» **Source data**

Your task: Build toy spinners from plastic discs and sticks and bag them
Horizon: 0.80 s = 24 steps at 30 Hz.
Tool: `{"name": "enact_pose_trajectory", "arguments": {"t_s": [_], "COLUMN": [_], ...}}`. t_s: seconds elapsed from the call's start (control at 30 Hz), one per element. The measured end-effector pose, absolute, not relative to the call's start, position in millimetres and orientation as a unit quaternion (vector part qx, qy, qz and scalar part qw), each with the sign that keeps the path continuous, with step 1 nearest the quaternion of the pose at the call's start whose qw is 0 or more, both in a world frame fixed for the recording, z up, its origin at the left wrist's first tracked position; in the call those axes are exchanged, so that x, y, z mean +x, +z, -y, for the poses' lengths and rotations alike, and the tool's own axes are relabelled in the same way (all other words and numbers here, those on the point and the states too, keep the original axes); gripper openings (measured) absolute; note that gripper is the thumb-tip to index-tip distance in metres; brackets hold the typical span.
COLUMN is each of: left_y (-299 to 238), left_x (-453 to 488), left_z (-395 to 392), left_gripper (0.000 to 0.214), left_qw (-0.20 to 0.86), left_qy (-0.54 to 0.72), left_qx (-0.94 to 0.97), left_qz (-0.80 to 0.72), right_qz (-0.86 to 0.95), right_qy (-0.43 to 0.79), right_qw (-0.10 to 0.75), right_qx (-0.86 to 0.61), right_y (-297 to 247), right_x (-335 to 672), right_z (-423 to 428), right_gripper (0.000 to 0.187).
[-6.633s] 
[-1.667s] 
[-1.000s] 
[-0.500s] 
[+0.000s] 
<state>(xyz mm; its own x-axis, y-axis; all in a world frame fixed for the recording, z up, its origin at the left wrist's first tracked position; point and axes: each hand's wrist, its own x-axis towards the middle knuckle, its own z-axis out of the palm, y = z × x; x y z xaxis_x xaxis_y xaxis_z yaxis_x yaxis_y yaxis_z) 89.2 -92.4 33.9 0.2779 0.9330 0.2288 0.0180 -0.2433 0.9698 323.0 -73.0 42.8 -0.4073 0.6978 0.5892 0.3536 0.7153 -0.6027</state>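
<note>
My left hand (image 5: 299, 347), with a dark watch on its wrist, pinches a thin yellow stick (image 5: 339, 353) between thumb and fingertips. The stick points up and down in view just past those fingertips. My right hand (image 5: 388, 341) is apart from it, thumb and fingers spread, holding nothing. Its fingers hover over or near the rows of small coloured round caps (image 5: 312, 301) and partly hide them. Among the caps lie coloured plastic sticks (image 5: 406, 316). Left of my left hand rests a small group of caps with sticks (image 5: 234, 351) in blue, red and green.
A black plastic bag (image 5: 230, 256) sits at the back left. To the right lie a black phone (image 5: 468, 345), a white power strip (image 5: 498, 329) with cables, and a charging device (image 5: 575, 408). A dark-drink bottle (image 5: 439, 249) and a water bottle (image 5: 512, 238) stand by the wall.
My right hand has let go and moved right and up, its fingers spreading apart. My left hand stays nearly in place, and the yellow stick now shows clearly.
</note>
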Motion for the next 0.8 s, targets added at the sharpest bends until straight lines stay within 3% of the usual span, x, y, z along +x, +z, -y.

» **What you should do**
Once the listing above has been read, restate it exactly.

» **Solution below**
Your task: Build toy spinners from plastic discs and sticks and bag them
Horizon: 0.80 s = 24 steps at 30 Hz.
Tool: `{"name": "enact_pose_trajectory", "arguments": {"t_s": [_], "COLUMN": [_], ...}}`. t_s: seconds elapsed from the call's start (control at 30 Hz), one per element. The measured end-effector pose, absolute, not relative to the call's start, position in millimetres and orientation as a unit quaternion (vector part qx, qy, qz and scalar part qw), each with the sign that keeps the path continuous, with step 1 nearest the quaternion of the pose at the call's start whose qw is 0 or more, both in a world frame fixed for the recording, z up, its origin at the left wrist's first tracked position; in the call those axes are exchanged, so that x, y, z mean +x, +z, -y, for the poses' lengths and rotations alike, and the tool's own axes are relabelled in the same way (all other words and numbers here, those on the point and the states too, keep the original axes); gripper openings (measured) absolute; note that gripper is the thumb-tip to index-tip distance in metres; brackets hold the typical span.
COLUMN is each of: left_y (-299 to 238), left_x (-453 to 488), left_z (-395 to 392), left_gripper (0.000 to 0.214), left_qw (-0.20 to 0.86), left_qy (-0.54 to 0.72), left_qx (-0.94 to 0.97), left_qz (-0.80 to 0.72), right_qz (-0.86 to 0.95), right_qy (-0.43 to 0.79), right_qw (-0.10 to 0.75), right_qx (-0.86 to 0.61), right_y (-297 to 247), right_x (-335 to 672), right_z (-423 to 428), right_gripper (0.000 to 0.187).
[-6.633s] 
[-1.667s] 
[-1.000s] 
[-0.500s] 
[+0.000s] 
<state>(xyz mm; its own x-axis, y-axis; all in a world frame fixed for the recording, z up, its origin at the left wrist's first tracked position; point and axes: each hand's wrist, its own x-axis towards the middle knuckle, its own z-axis out of the palm, y = z × x; x y z xaxis_x xaxis_y xaxis_z yaxis_x yaxis_y yaxis_z) 89.2 -92.4 33.9 0.2779 0.9330 0.2288 0.0180 -0.2433 0.9698 323.0 -73.0 42.8 -0.4073 0.6978 0.5892 0.3536 0.7153 -0.6027</state>
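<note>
My left hand (image 5: 299, 347), with a dark watch on its wrist, pinches a thin yellow stick (image 5: 339, 353) between thumb and fingertips. The stick points up and down in view just past those fingertips. My right hand (image 5: 388, 341) is apart from it, thumb and fingers spread, holding nothing. Its fingers hover over or near the rows of small coloured round caps (image 5: 312, 301) and partly hide them. Among the caps lie coloured plastic sticks (image 5: 406, 316). Left of my left hand rests a small group of caps with sticks (image 5: 234, 351) in blue, red and green.
A black plastic bag (image 5: 230, 256) sits at the back left. To the right lie a black phone (image 5: 468, 345), a white power strip (image 5: 498, 329) with cables, and a charging device (image 5: 575, 408). A dark-drink bottle (image 5: 439, 249) and a water bottle (image 5: 512, 238) stand by the wall.
My right hand has let go and moved right and up, its fingers spreading apart. My left hand stays nearly in place, and the yellow stick now shows clearly.
</note>
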Motion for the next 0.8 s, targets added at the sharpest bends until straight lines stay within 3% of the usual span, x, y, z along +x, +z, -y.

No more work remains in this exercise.